Этот рослый, мощный, решительный человек, идя сюда, всякий раз замирал от страха ничуть не меньше, чем в разгар арестов граждане по ночам, слушая шаги на лестнице. От страха уши его сперва леденели, а потом отпускали, наливались огнём – и всякий раз Абакумов ещё того боялся, что постоянно горящие уши вызовут подозрение Хозяина. Сталин был подозрителен на каждую мелочь. Он не любил, например, чтобы при нём лазили во внутренние карманы. Поэтому Абакумов перекладывал обе авторучки, приготовленные для записи, из внутреннего кармана в наружный грудной.
Всё руководство Госбезопасностью изо дня в день шло через Берию, оттуда Абакумов получал большую часть указаний. Но раз в месяц Единодержец сам хотел как живую личность ощутить того, кому доверял охрану передового в мире порядка.
Эти приёмы, по часу, были тяжёлой расплатой за всю власть, за всё могущество Абакумова. Он жил и наслаждался только от приёма до приёма. Наступал срок – всё замирало в нём, уши леденели, он сдавал портфель, не зная, получит ли его обратно, наклонял перед кабинетом свою бычью голову, не зная, разогнёт ли шею через час.
Сталин страшен был тем, что ошибка с ним была та единственная в жизни ошибка со взрывателем, которую исправить нельзя.
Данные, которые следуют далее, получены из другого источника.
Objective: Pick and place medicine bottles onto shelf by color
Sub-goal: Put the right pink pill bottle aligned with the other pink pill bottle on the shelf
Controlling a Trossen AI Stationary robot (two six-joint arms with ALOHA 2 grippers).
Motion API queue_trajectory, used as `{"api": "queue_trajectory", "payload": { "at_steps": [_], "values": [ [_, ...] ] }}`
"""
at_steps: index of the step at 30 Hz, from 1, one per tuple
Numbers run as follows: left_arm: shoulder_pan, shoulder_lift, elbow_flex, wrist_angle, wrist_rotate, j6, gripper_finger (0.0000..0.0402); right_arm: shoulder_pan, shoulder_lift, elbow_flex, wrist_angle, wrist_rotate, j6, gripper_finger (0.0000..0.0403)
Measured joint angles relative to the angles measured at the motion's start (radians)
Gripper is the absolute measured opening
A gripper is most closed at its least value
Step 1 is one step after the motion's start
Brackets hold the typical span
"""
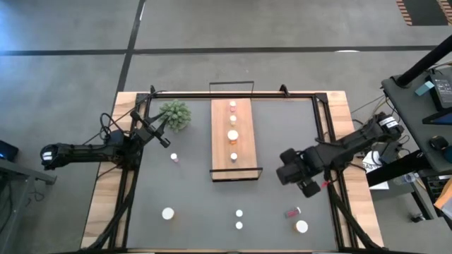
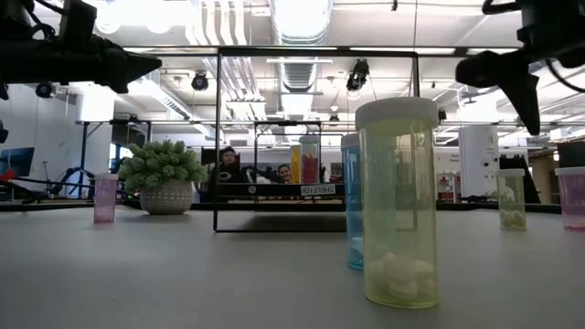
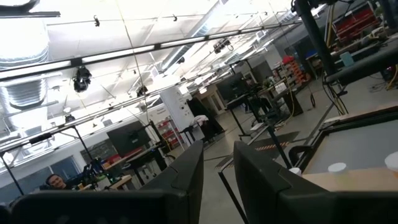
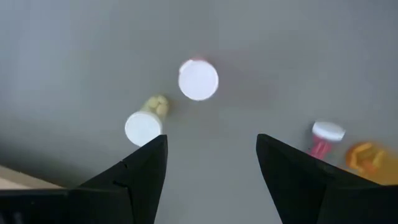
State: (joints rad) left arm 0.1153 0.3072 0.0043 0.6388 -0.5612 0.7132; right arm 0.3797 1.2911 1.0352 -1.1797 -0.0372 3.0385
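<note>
The right gripper hovered at about four o'clock from the shelf, fingers parted with nothing between them, over loose medicine bottles. Four bottles already stood in a row along the shelf, near the table's twelve o'clock edge. In the right wrist view, a yellowish bottle and a white-capped one sat near each other ahead of the fingers, with a pink bottle tipped over beside an orange bottle. The left gripper waited shut beside the plant at ten o'clock. With bottles this closely spaced, a descending finger could knock a neighbour over, or the gripper could collect the wrong colour
</note>
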Motion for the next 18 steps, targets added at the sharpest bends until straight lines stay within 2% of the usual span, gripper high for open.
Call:
{"api": "queue_trajectory", "payload": {
  "at_steps": [6, 18],
  "values": [
    [0.000, 0.000, 0.000, 0.000, 0.000, 0.000, 0.0072, 0.025, -0.001, -0.025, 0.015, 0.001, 0.100, 0.0235],
    [0.000, 0.000, 0.000, 0.000, 0.000, 0.000, 0.0072, 0.026, -0.002, -0.084, 0.012, 0.039, 0.104, 0.0225]
  ]
}}
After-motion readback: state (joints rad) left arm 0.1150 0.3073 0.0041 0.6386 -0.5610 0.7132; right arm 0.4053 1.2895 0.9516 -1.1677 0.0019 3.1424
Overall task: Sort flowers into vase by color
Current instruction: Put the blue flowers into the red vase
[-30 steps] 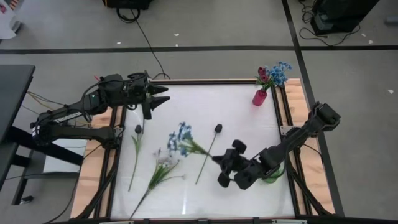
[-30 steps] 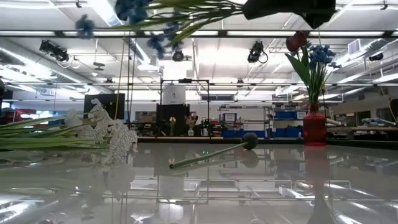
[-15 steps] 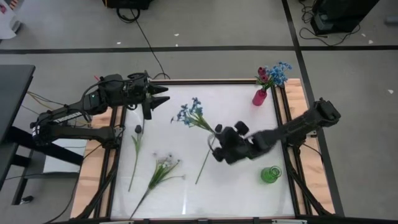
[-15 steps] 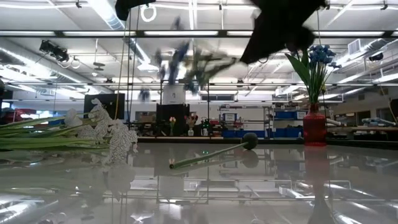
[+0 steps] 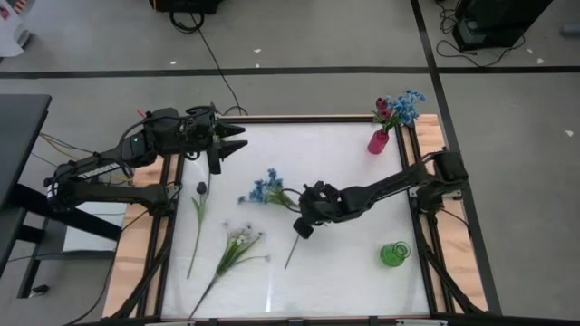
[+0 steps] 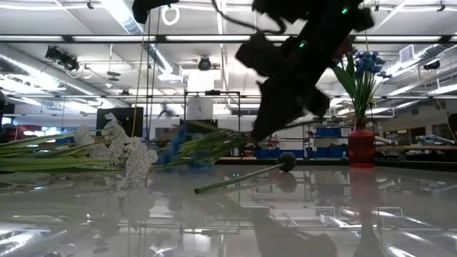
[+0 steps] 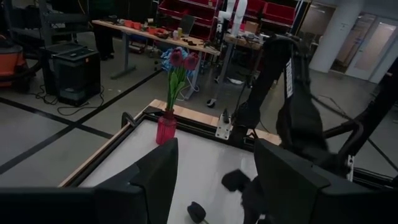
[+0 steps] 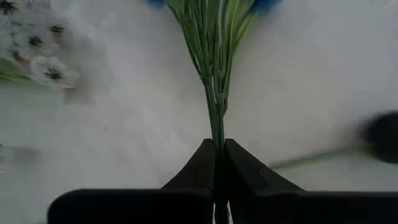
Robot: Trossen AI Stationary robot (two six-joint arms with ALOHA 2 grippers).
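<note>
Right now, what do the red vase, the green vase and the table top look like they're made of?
The red vase looks like tinted glass or clear plastic: see-through red in the low view. The green vase seems alike, translucent green. The table top looks like glossy white board or acrylic, since it mirrors the ceiling lights.

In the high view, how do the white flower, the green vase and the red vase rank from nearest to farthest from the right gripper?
The right gripper is shut on the blue flower near the table's middle.
1. White flower, lying toward the table's left front.
2. Green vase, by the right front edge.
3. Red vase, at the far right corner.
</note>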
Сталин страшен был тем, что не выслушивал оправданий, он даже не обвинял – только вздрагивал кончик одного уса, и там, внутри, выносился приговор, а осуждённый его не знал: он уходил мирно, его брали ночью и расстреливали к утру.
Хуже всего, когда Сталин молчал и оставалось мучиться в догадках. Если же Сталин запускал в тебя что-нибудь тяжёлое или острое, наступал сапогом на ногу, плевал в тебя или сдувал горячий пепел трубки тебе в лицо – этот гнев был не окончательный, этот гнев проходил! Если же Сталин грубил и ругался, пусть самыми последними словами, Абакумов радовался: это значило, что Хозяин ещё надеется исправить своего министра и работать с ним дальше.
Конечно, теперь-то Абакумов понимал, что в усердии своём заскочил слишком высоко: пониже было бы безопаснее, с дальними Сталин разговаривал добродушно, приятно. Но вырваться из ближних назад – пути не было.
Оставалось – ждать смерти. Своей. Или… непроизносимой.
И так неизменно складывались дела, что, представая перед Сталиным, Абакумов всегда боялся раскрытия чего-нибудь.